И сказали тридцать три тэнгрия:
— Действительно, во всем справедливы эти речи Амин–Сахикчи. В чем бы мы ни были доблестны и что бы ни затевали — стрельбу ли, борьбу ли — во всем он превосходит и побеждает всех нас. Поистине справедливо сказал Амин–Сахикчи.
Так отозвались тридцать три тэнгрия, и Тэгус–Цокто прибавил:
— Говорить ли о том, что и я могу лишь подтвердить решительно все ими сказанное? Все это — чистейшая правда. 3
3. Решено послать на землю среднего сына Хормусты
И опять сказал Хормуста–тэнгрий:
— Ну, Уйле–Бутугекчи! Вот что все они говорят. Что же теперь скажешь ты сам?

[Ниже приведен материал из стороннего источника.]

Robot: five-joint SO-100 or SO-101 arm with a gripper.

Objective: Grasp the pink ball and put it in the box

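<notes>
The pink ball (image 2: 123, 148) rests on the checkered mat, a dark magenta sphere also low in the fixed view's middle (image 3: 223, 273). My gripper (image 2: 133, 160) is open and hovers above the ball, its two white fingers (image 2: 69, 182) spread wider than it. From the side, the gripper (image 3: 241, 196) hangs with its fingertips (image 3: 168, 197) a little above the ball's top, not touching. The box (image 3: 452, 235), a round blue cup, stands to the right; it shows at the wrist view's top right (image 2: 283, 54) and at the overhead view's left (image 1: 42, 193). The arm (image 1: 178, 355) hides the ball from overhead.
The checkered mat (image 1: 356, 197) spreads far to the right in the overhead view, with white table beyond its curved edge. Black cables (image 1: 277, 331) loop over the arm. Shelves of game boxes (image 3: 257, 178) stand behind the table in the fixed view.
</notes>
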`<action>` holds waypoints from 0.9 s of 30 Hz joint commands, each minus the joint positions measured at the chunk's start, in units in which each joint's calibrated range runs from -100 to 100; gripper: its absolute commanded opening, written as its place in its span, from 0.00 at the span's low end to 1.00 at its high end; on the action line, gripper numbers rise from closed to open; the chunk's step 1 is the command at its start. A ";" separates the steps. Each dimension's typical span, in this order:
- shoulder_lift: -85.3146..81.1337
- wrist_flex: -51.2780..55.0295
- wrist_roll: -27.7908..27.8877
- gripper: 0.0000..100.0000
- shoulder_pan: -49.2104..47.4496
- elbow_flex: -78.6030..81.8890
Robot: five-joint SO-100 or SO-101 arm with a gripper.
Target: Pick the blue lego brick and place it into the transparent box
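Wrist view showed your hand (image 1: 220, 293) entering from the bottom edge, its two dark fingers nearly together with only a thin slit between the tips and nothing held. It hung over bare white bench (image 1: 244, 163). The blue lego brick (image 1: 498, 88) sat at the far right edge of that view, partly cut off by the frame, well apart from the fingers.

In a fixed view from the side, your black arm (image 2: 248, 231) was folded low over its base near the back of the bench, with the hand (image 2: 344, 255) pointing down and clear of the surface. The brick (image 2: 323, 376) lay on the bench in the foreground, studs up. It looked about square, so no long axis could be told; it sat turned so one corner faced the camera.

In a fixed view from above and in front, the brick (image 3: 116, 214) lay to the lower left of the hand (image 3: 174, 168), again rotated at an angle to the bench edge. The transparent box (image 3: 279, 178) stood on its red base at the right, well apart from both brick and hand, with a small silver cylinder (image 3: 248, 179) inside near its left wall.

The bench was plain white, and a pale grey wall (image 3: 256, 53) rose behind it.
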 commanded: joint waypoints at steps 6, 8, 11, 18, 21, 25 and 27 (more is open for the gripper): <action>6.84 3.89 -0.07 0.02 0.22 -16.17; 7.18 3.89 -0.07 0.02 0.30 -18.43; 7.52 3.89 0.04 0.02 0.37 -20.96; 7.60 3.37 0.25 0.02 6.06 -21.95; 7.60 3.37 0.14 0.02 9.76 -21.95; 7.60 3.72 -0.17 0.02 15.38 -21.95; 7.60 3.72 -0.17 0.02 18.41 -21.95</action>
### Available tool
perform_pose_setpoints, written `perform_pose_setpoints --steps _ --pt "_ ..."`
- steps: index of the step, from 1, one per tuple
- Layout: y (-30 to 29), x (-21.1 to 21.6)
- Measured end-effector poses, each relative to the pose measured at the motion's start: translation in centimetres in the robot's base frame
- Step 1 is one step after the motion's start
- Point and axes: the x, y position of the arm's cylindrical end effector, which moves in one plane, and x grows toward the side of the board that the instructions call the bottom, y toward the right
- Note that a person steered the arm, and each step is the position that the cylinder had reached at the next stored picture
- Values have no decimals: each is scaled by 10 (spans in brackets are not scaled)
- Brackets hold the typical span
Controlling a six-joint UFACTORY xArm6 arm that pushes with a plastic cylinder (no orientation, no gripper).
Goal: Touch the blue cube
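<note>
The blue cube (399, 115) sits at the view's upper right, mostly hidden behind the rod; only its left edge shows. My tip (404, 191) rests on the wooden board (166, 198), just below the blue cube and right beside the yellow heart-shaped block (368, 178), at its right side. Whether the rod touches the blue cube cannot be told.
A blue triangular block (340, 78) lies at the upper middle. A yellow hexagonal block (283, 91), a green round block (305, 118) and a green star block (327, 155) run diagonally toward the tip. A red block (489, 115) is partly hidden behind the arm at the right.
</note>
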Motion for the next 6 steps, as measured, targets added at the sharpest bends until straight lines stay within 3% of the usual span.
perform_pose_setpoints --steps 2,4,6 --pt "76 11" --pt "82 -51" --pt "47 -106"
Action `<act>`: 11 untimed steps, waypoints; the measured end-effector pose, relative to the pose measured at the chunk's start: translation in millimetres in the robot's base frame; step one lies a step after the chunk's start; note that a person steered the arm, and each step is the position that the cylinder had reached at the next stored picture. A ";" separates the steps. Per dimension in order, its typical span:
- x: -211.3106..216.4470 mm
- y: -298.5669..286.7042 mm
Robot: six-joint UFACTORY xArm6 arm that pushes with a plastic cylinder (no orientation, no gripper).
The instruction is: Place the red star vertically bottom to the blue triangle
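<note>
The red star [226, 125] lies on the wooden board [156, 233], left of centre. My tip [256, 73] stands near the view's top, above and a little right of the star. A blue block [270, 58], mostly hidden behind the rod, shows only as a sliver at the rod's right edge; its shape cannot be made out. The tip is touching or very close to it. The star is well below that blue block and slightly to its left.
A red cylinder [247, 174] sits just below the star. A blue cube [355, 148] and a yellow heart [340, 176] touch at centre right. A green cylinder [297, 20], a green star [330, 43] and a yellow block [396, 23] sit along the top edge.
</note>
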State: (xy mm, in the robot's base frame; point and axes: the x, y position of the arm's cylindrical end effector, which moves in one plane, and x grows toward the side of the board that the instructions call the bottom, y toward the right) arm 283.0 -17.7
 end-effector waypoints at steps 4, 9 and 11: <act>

— Что я скажу? — отвечал он. — Прикажет царь–батюшка идти — и пойду.
Родитель мой, Хормуста–тэнгрий! Дай мне свой черносиний панцирь, сверкающий блеском росы; дай мне свои наплечники цвета молний; дай мне главный свой белый шлем, на челе которого изображены рядом солнце и луна; дай мне тридцать своих белых стрел с изумрудными зарубинами и свой черно–свирепый лук; дай мне вещую саблю свою с тремя злато–черными перепонками; дай мне всюду прославленный золотой свой аркан. Дай мне большую секиру свою, булатную, весом в девяносто и три гина[24], а также и малую булатную секиру свою, весом в шестьдесят и три гина. Дай мне и девятирядный железный аркан свой. Будь же милостив все это полностью мне ниспослать, лишь только свершится мое возрождение в мире.